In scenario 1, the new therapy is truly an advance in the better, but not the worse, group, while in scenario 2 the opposite applies. Because it does not recognize heterogeneity, the S2S has the same probability of rejecting the new treatment independent of subgroup. In contrast, the STI has better OC, and in particular is much less likely to (mistakenly) reject the new treatment in the better group in scenario 1 and in the worse group in scenario 2 and more likely to (correctly) reject the new treatment in the worse group in scenario 1 and in the better group in scenario 2. Furthermore, and desirably, a greater proportion of patients treated with the STI than the S2S belong to the better group in scenario 1 and to the worse group in scenario 2. Further simulation studies indicate that this type of adaptation would not be possible if separate trials were done.

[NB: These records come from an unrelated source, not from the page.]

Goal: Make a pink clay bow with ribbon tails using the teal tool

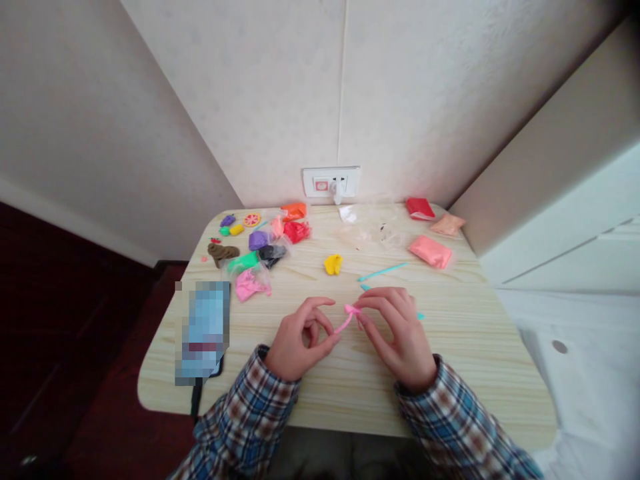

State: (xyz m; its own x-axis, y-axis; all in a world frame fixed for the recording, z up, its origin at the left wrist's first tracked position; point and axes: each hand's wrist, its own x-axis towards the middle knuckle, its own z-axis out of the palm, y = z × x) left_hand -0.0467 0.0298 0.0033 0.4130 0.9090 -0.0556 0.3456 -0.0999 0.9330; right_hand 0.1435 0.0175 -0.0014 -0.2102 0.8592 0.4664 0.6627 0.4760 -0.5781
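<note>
A thin strand of pink modelling clay (344,325) stretches between my two hands, just above the table. My left hand (303,337) pinches its lower left end between thumb and index finger. At the other end, the fingertips of my right hand (397,330) close on a thicker, bunched part of the same pink clay. Beyond the hands lies a lump of yellow clay (333,265). A turquoise modelling tool (383,272) rests to its right, and more turquoise pieces show partly from behind my right hand.
Opened clay packets, including a pink one (251,283) and a green one (243,261), cluster at the left back. Sealed packets, one coral (431,252), lie at the right back. A phone (204,330) with a cable is at the left edge. A wall socket (331,183) holds a plug.
</note>
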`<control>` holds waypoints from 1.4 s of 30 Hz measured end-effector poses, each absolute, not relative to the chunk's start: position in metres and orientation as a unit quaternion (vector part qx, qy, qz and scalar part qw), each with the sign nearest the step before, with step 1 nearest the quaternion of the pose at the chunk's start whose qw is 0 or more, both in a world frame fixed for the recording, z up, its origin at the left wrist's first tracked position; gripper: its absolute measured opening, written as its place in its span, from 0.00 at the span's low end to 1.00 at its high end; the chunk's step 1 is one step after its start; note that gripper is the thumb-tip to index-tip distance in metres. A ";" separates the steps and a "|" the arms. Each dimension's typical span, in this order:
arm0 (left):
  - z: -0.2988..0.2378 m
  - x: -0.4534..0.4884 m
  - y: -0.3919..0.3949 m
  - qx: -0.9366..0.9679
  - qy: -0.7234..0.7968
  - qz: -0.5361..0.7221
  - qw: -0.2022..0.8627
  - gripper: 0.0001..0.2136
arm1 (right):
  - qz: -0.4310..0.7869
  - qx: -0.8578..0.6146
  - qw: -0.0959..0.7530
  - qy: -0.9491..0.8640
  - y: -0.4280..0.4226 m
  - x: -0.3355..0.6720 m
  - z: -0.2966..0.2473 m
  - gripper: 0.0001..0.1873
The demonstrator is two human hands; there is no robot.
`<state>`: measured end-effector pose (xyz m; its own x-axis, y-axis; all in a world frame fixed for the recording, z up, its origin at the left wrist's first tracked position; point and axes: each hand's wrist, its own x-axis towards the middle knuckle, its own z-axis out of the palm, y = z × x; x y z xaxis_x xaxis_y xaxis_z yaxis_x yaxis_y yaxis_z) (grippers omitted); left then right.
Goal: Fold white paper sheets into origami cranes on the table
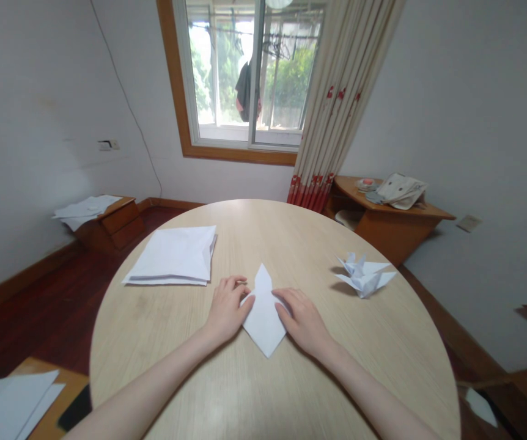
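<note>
A folded white sheet of paper (263, 327) lies on the round table in front of me. It has a kite-like shape, one point towards me and a narrower point away from me. My left hand (230, 308) grips its left edge, thumb on top and fingers curled beside it. On the opposite edge my right hand (302, 318) holds the paper, its thumb on the surface and its fingers bent over the side. Parts of both side corners are hidden under the fingers.
The pale wooden round table (263, 403) carries a stack of white paper (172, 253) at left and folded paper cranes (364, 275) at right. More sheets (11, 403) rest on a seat at lower left. A corner desk (396, 211) holds a cloth bag (403, 189).
</note>
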<state>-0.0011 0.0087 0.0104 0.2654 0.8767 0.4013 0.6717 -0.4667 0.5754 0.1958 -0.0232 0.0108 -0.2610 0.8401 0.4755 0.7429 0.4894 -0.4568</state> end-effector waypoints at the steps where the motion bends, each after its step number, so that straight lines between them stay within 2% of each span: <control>1: 0.010 -0.001 0.008 0.784 0.499 0.343 0.139 0.02 | 0.062 -0.504 0.339 -0.792 -0.023 0.196 0.011 0.13; 6: 0.013 -0.002 0.007 0.796 0.488 0.341 0.111 0.08 | 0.031 -0.485 0.347 -0.802 -0.024 0.196 0.016 0.13; 13: 0.022 -0.003 0.002 0.843 0.408 0.345 0.058 0.07 | -0.002 -0.431 0.350 -0.832 -0.025 0.197 0.021 0.14; 22: 0.021 -0.003 0.004 0.868 0.391 0.294 0.085 0.10 | 0.015 -0.427 0.308 -0.850 -0.023 0.197 0.018 0.15; 31: 0.008 -0.003 0.008 0.876 0.342 0.308 0.145 0.12 | 0.029 -0.445 0.268 -0.854 -0.022 0.197 0.015 0.16; 42: 0.015 -0.008 0.008 0.892 0.337 0.252 0.164 0.12 | 0.135 -0.439 0.227 -0.859 -0.022 0.206 0.021 0.17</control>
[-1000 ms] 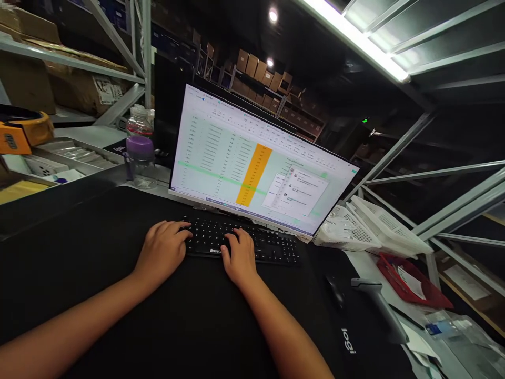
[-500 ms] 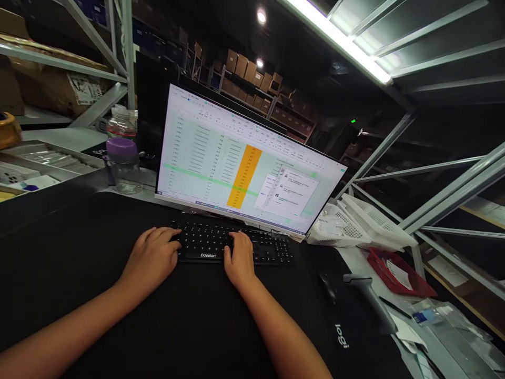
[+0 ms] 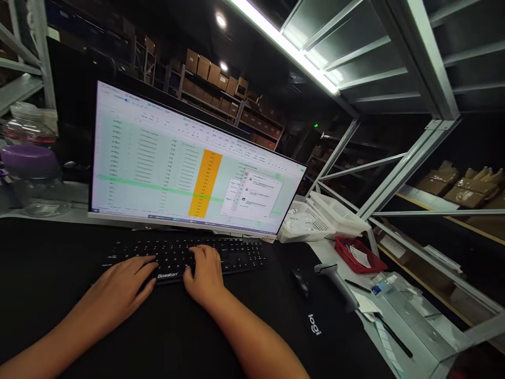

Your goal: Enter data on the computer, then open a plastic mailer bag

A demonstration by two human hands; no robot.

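the black keyboard [image 3: 173, 253], its flat keys marked in white, is set on the smooth black mat [image 3: 272, 316] below the monitor [image 3: 153, 158]. by the left hand [image 3: 120, 288], its left front corner is now covered, lower than a moment ago; by the right hand [image 3: 205, 276], bent fingers are kept over the middle keys. nothing is grasped; each grip is relaxed and released. the view is swung rightward, yet the same green row and orange column are displayed, so keyboard work seems uninterrupted, with no new entry discernible. to the right, a rounded dark mouse [image 3: 301, 283] and a matt grey scanner [image 3: 335, 284] are laid. farther out, perforated white plastic baskets [image 3: 307, 226] and a glossy red tray [image 3: 370, 267] are supported by the pale desk [image 3: 321, 252].
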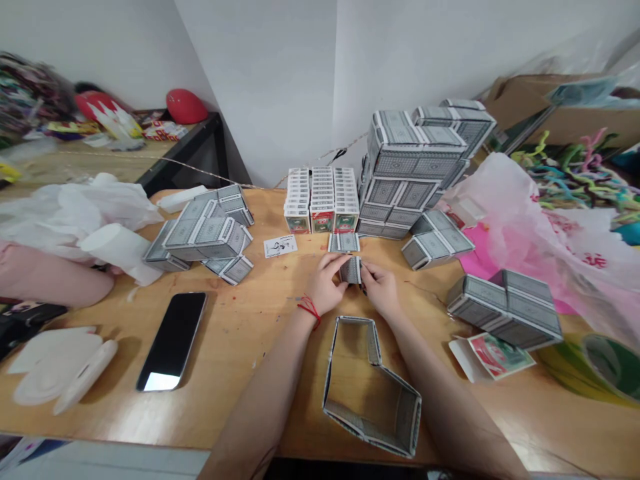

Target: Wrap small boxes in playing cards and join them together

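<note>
A small grey-patterned piece made of playing cards (351,271) lies between my hands on the wooden table. My left hand (324,285), with a red string at its wrist, has fingers and thumb closed on its left side. At the right edge, the fingers of my right hand (380,288) pinch the same piece. Just beyond it rest more grey-backed playing cards (343,242). Between my forearms stands a hollow, open-topped L-shaped frame of playing cards (326,387). A joker-like card (281,246) lies face up to the left.
Card boxes (323,200) stand in rows at the back, beside a tall stack of card-built blocks (405,173). More blocks (210,230) sit left. A phone (173,340) lies at left front. An opened card box (493,357) and yellow tape roll (575,363) are at right.
</note>
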Demonstrator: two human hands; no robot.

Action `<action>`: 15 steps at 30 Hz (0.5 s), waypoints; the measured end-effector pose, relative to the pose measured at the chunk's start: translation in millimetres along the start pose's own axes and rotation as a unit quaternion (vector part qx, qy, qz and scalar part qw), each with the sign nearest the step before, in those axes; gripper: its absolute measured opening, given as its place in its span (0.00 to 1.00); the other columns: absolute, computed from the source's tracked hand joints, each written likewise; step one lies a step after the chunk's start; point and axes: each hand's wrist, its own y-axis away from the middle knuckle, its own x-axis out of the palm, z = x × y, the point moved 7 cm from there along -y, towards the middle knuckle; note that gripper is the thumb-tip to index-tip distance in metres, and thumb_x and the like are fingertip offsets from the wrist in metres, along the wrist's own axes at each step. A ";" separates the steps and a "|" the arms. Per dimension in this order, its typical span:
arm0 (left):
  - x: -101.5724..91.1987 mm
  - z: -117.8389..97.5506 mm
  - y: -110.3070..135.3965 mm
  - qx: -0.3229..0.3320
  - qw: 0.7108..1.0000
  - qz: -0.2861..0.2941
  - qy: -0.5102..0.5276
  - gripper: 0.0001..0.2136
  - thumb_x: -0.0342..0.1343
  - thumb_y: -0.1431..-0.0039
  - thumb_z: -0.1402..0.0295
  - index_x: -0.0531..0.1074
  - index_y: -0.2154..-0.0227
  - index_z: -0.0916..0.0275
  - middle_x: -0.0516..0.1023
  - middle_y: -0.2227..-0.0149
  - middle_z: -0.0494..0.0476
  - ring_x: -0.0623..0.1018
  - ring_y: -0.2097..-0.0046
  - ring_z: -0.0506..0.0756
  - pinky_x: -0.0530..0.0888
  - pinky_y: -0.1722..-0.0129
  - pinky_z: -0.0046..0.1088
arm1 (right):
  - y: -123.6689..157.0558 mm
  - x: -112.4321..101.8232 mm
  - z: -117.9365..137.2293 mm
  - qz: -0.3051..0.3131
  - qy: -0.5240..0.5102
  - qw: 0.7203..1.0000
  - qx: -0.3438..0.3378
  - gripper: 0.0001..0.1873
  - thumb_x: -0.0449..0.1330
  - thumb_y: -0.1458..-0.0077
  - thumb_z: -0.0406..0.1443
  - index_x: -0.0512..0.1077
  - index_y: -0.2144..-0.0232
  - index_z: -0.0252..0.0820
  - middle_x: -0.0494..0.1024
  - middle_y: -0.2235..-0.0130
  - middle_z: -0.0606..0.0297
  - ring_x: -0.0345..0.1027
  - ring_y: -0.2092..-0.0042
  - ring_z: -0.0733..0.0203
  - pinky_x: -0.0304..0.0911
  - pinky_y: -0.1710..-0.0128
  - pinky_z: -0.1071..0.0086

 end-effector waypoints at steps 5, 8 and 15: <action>-2.1 2.8 -0.2 -0.023 0.999 -0.023 -0.014 0.26 0.53 0.58 0.80 0.61 0.52 0.60 0.64 0.54 0.58 0.65 0.50 0.55 0.65 0.48 0.37 | 1.8 2.3 1.2 0.002 -0.045 0.999 0.016 0.20 0.52 0.49 0.45 0.71 0.63 0.36 0.67 0.81 0.69 0.58 0.80 0.67 0.56 0.80 0.73; -2.4 7.0 -0.2 -0.037 0.999 -0.036 -0.017 0.26 0.53 0.57 0.80 0.61 0.51 0.60 0.63 0.52 0.59 0.65 0.49 0.56 0.66 0.48 0.38 | 3.1 8.7 1.3 0.023 -0.024 0.999 -0.002 0.21 0.55 0.52 0.43 0.69 0.58 0.37 0.72 0.74 0.65 0.61 0.78 0.67 0.59 0.77 0.72; -1.6 13.1 0.2 -0.052 0.997 -0.048 -0.020 0.26 0.54 0.56 0.77 0.61 0.51 0.59 0.62 0.52 0.59 0.64 0.49 0.56 0.67 0.50 0.36 | 5.4 14.1 -2.8 0.045 0.046 0.998 -0.014 0.16 0.52 0.50 0.44 0.69 0.68 0.38 0.67 0.81 0.68 0.61 0.78 0.65 0.57 0.78 0.72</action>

Perhaps the biggest weakness of the Simon two-stage design is its single-arm nature. This delays comparison of a new therapy with a standard therapy (or another new therapy) until phase III. Although in principle multivariate analysis could be performed to assess whether, after accounting for covariates, the new therapy is best, such an analysis can only account for known covariates. Randomization is needed to account for unknown covariates. It seems paradoxical that randomization is a fundamental part of phase III trials but not of the phase II trial that determines whether the phase III trial will be undertaken. This has led several authors to propose the use of randomized phase II trials whose intent is to select the best therapy to take into a larger trial. These trials are often criticized as “underpowered.” And, indeed, consequent to their small sample sizes relative to phase III trials, their ability to detect differences should they exist (“power”) is frequently only 50–60% of the time, contrasted with the 80% common to many large phase III trials. However, this 80% power is only nominal. Consider a case where there are four candidate new therapies to compare versus a standard in a phase III trial. As is often the case, preclinical rationale is insufficient to know which of the four to select. It follows that, in the absence of clinical data, the chance of selecting the best of the four is only 25%. Thus, the phase III trial has a power of 80% only if the process by which the new therapy was selected is ignored. If it is not ignored, the power is 25% × 80% = 20%, and it is the latter figure that the 50–60% power of the selection design competes against. Simply put, the worse false-negative may result from not investigating a new therapy at all, and it is this possibility that has spurred interest in randomized phase II selection designs, which are now routinely used in AML trials of the National Cancer Research Institute (Medical Research Council) in the United Kingdom.